WHAT THE TASK REQUIRES
Each line below from the one containing "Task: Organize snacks" through the one containing "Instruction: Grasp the" is to be given again exactly, and no line outside that span.

Recorded data
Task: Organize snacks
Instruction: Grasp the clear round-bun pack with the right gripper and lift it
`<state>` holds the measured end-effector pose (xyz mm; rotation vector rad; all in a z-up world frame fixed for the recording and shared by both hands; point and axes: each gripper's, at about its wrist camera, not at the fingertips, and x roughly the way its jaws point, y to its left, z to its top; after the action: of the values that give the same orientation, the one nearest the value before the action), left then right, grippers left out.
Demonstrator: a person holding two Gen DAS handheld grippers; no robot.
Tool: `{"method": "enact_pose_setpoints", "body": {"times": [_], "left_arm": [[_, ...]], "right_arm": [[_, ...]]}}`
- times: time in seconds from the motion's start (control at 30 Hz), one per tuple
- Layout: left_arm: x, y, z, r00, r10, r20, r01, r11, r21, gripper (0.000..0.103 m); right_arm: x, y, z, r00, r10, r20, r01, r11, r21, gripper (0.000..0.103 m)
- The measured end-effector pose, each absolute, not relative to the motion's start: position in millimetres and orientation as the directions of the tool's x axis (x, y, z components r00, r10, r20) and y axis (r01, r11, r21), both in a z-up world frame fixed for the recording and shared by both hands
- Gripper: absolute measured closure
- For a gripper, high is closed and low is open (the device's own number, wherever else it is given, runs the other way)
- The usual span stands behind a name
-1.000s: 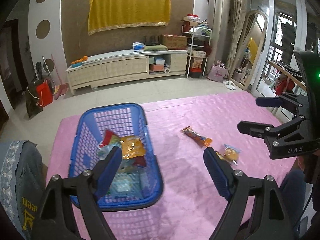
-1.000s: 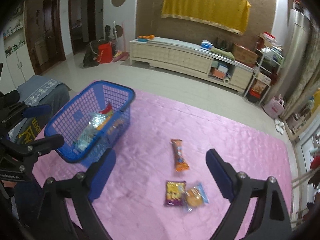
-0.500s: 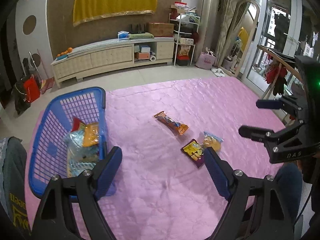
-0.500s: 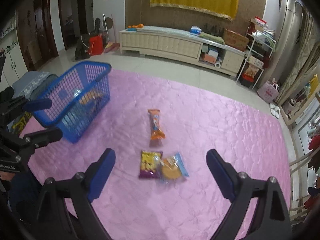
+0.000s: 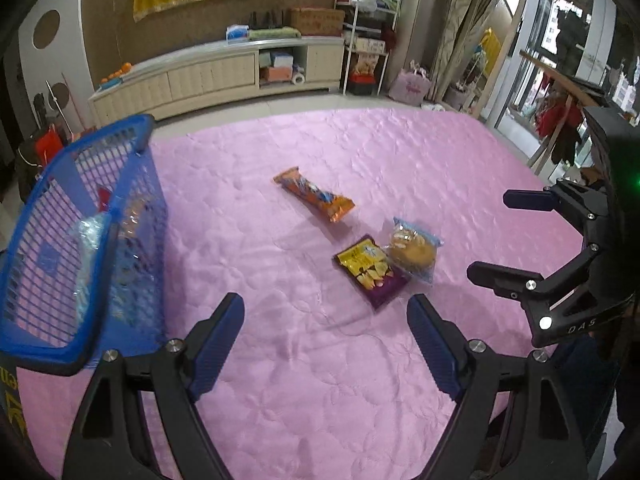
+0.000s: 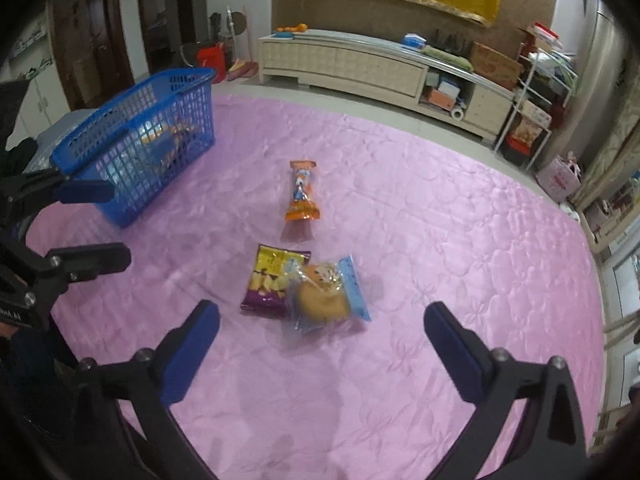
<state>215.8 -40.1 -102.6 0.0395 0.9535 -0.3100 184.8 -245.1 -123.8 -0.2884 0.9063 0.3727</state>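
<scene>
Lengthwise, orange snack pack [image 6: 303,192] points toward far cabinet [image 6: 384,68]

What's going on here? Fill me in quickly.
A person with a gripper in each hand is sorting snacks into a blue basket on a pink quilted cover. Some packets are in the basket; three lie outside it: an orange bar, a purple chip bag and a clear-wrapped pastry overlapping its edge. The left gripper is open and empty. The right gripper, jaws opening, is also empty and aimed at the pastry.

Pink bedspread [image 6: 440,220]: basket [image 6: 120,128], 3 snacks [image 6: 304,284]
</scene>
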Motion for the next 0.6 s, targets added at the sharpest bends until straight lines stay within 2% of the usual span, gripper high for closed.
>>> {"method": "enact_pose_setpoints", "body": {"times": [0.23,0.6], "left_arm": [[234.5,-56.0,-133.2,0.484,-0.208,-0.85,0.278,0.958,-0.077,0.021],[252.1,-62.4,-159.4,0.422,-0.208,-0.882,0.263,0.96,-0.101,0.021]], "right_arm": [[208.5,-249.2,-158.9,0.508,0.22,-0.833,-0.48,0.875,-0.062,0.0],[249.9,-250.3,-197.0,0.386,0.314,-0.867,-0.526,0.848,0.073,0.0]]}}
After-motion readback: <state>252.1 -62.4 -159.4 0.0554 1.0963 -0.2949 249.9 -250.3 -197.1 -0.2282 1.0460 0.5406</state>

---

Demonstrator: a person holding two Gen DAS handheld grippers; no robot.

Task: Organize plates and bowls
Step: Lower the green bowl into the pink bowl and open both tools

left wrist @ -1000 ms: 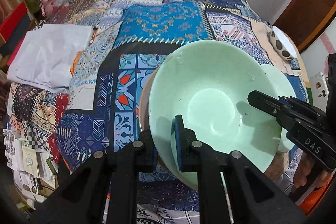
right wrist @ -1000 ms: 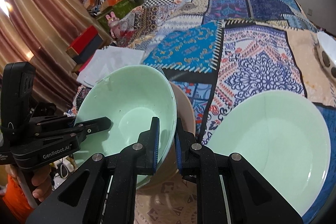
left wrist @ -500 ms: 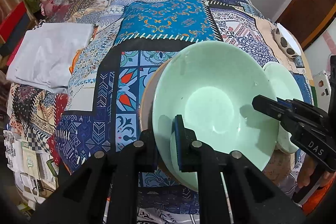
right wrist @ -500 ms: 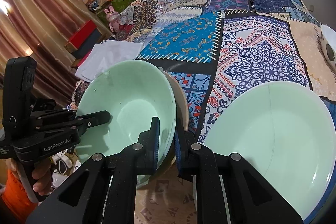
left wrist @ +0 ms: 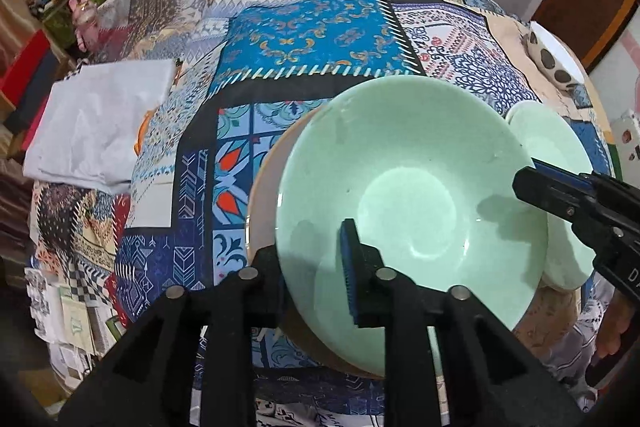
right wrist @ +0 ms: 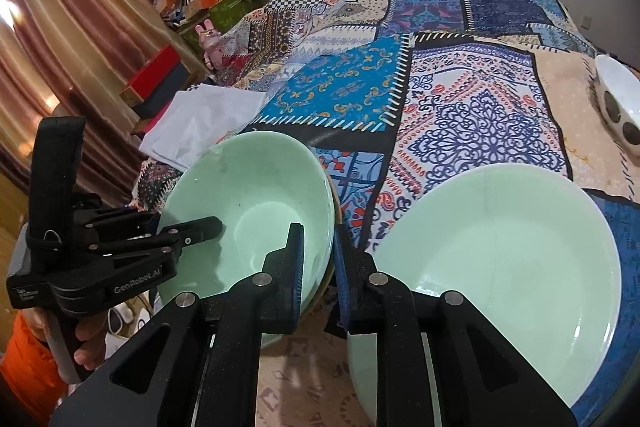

THE ANSWER
Task: Organize snacks
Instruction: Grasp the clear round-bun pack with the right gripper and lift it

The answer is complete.